Je m’étais dit, avant de voir l’expo : cet artiste est un bloc d’humanité, et un tragique. J’ai vu l’expo et je confirme. De l’univers carcéral, ses objets, ses sols, son architecture, ses espaces, au cosmos... et, centrale, cette image de femme. Il ajoute : « C’est ma mère... ». Il précise, ou je précise : « C’est la Mère », poussière d’étoile sur fond bleu.

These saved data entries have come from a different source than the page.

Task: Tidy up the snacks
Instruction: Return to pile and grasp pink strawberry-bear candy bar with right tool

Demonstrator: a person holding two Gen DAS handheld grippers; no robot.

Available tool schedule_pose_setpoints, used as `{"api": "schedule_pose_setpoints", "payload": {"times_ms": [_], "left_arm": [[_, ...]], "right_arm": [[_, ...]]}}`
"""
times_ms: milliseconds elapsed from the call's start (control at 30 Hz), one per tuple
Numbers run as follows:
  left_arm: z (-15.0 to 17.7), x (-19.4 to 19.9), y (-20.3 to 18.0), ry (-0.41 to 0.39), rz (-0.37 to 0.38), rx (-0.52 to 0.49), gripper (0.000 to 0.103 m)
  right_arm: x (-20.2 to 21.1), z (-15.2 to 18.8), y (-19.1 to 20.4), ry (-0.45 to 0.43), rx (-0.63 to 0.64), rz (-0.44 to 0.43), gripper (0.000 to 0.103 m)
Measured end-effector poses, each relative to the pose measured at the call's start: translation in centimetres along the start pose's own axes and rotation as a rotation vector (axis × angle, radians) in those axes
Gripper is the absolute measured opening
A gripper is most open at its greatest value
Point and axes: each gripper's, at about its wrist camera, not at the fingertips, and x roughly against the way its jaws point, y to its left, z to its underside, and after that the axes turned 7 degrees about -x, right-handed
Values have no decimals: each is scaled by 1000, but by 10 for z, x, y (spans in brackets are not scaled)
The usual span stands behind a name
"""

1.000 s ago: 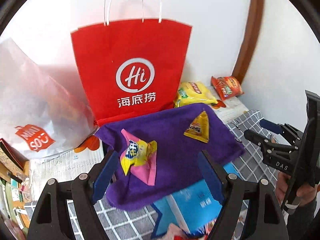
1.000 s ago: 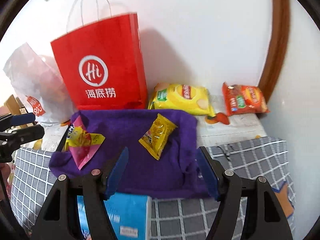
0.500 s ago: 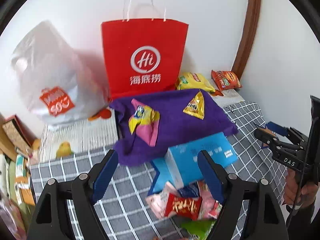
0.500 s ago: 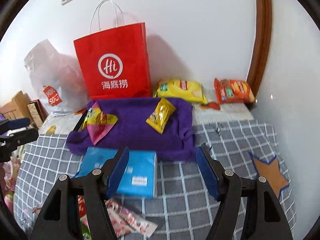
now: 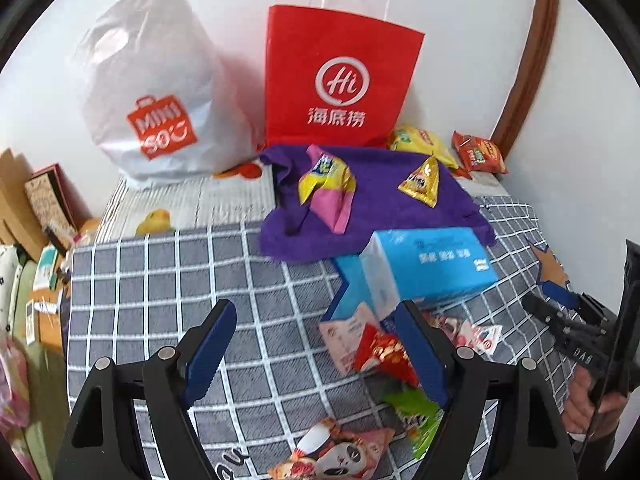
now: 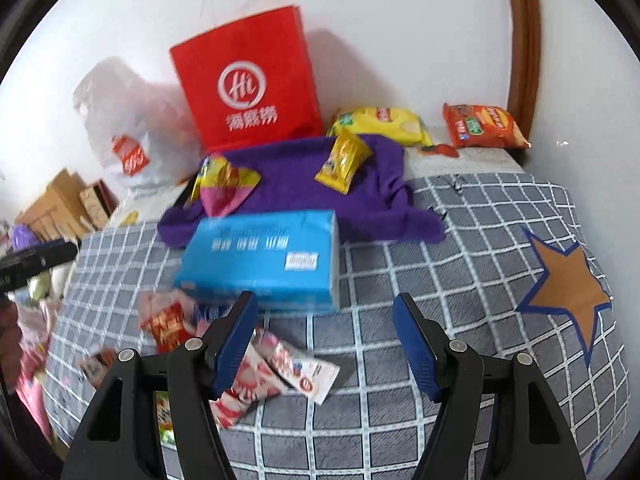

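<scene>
A purple cloth point(image 5: 380, 208) point(image 6: 296, 188) lies on the checked bed cover and bears a yellow-pink snack pack point(image 5: 326, 184) point(image 6: 224, 184) and a small yellow packet point(image 5: 422, 182) point(image 6: 342, 160). A loose pile of snack packets point(image 5: 380, 356) point(image 6: 276, 364) lies in front of a blue tissue pack point(image 5: 424, 268) point(image 6: 264, 256). My left gripper point(image 5: 316, 356) is open and empty above the cover, left of the pile. My right gripper point(image 6: 326, 344) is open and empty, right of the pile, and also shows in the left wrist view point(image 5: 568, 320).
A red paper bag point(image 5: 340, 76) point(image 6: 248, 76) and a white plastic bag point(image 5: 156, 88) point(image 6: 128, 120) stand against the wall. A yellow chip bag point(image 6: 380, 122) and an orange one point(image 6: 482, 126) lie behind the cloth. Boxes and clutter point(image 5: 36, 208) sit at the left.
Both grippers have pulled back from the purple cloth. The blue tissue pack and the pile of snack packets have come into view. Both stay open.
</scene>
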Motion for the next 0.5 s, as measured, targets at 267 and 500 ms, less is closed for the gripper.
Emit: {"api": "schedule_pose_setpoints", "payload": {"times_ms": [267, 500], "left_arm": [[23, -5, 14, 28, -14, 32, 80], [28, -6, 25, 40, -32, 50, 80]], "right_arm": [[-38, 36, 15, 96, 74, -27, 46], [-68, 40, 25, 132, 120, -28, 45]]}}
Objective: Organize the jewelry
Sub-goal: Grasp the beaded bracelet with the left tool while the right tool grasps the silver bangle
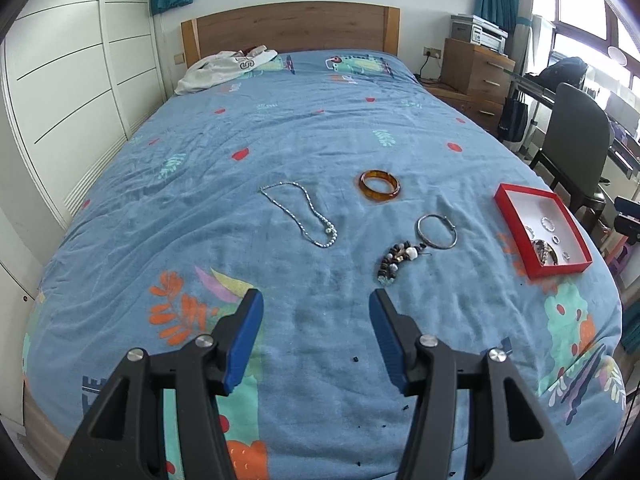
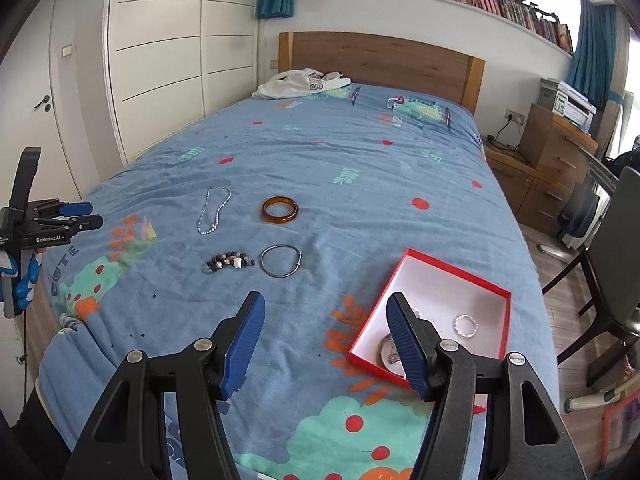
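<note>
**A:** Where does the jewelry lie?

**B:** Spread on the blue bedspread [image 1: 320,128] of the bed. A silver bead necklace [image 1: 304,216] lies in a loose loop at the left of the group. To its right, further up the bed, sits an amber bangle [image 1: 379,186]. Nearer the foot, a thin silver bangle [image 1: 437,231] lies flat, and just beside it, at its left in the right wrist view, a beaded bracelet [image 1: 398,262] of dark and pale beads is bunched up.

**A:** And the box?

**B:** The red box [image 2: 404,258], white inside, rests near the right edge of the bed, apart from the loose pieces. It already holds small things: a silver ring [image 2: 466,326] and a round metal piece [image 2: 386,356] (partly hidden behind a blue pad, so I cannot say what it is). The left wrist view shows a few more small rings in there.

**A:** The claws?

**B:** The left claw [image 1: 316,304] stands wide, nothing between its blue pads, only bedspread below, short of the beaded bracelet. The right claw [image 2: 326,312] is also spread, empty; its right-hand pad overlaps the box's near corner in the view, though I cannot tell whether it touches.

**A:** Anything else?

**B:** A white garment [image 1: 224,66] lies by the wooden headboard [image 1: 290,26].
</note>
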### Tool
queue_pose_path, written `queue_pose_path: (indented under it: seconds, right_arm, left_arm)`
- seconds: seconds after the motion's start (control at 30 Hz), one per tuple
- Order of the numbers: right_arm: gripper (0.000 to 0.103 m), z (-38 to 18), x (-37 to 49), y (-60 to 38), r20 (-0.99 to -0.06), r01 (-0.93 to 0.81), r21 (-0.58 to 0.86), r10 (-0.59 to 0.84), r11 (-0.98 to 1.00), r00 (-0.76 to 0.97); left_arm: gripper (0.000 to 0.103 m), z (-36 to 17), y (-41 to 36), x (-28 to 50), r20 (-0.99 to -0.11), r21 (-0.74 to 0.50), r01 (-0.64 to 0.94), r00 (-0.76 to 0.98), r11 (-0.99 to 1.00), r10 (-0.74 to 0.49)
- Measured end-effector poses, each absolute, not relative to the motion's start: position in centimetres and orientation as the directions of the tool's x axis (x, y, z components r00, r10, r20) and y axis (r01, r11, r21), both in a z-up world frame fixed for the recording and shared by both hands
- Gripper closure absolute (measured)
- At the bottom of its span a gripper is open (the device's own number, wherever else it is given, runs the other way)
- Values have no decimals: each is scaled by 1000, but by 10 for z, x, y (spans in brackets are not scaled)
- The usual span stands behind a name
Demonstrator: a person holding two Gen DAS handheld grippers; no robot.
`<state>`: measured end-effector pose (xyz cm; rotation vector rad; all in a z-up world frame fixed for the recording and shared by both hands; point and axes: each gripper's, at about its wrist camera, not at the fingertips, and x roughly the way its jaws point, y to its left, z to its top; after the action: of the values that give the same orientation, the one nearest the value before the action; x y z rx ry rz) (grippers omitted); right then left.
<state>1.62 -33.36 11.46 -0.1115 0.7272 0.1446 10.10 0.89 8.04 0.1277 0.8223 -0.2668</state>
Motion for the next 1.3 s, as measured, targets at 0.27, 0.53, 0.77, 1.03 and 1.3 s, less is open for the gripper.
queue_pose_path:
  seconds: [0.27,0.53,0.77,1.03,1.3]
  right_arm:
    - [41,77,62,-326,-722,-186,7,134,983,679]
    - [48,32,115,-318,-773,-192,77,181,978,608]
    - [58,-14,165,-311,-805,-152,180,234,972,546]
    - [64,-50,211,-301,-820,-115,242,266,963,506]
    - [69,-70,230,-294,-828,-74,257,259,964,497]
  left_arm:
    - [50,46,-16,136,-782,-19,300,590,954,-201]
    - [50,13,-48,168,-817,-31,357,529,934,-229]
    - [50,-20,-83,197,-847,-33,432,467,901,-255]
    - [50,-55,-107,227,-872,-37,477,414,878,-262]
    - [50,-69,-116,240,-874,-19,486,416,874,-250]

Nicolas Daubanes a proposé à Eva Vautier d’exposer en même temps que lui, Jeanne Berbinau Aubry, à l’étage... Autre artiste, autre « univers poétique », autres rêves, autres traces. Mais quelle justesse dans le choix ! Quels échos ! Ne sont présentées que trois œuvres. Mais quels échos ! L’une d’entre elles conserve la poussière d’un enduit de mur à peine gratté. 67 traces, pour les 67 jours que Berbinau Aubry a passé à Rome. 67 petites rognures, comme d’ongles, alignées sur une plaque de verre à quelques centimètres du fond sur lequel l’éclairage projette les ombres. Elle dit : « c’est de la sculpture, puisque je travaille en enlevant du volume ». Je me dis : « sculpture inversée, alors, puisque ce qui est conservé, c’est ce qui a été enlevé ». Je regarde les ombres portées. Les ombres aussi font rêver. Un auteur ancien, Pline, je crois, disait même que c’est d’une ombre portée qu’est née la peinture... et j’entends, ou vois, plein d’échos entre les œuvres des deux artistes.
Je fais long, pour Facebook, mais comment ne pas dire cette autre œuvre : plein de petits objets recueillis dans un jardin de Rome : feuilles, fleurs, insectes, galets, conservés dans des tubes à essais bien alignés, remplis d’alcool, et retro-éclairés. Les objets semblent plus ou moins s’effacer. L’alcool prend des teintes diverses. Nous sommes entre le musée d’histoire naturelle et les aquarelles ou pastels des naturalistes du XIXe siècle. Et nous sommes en pleine contemporanéité. Je pense lui demander « avez-vous lu « le Parfum » de Suskind ? ». Un autre visiteur sollicite l’artiste. Je ne lui pose pas la question. Je m’en vais.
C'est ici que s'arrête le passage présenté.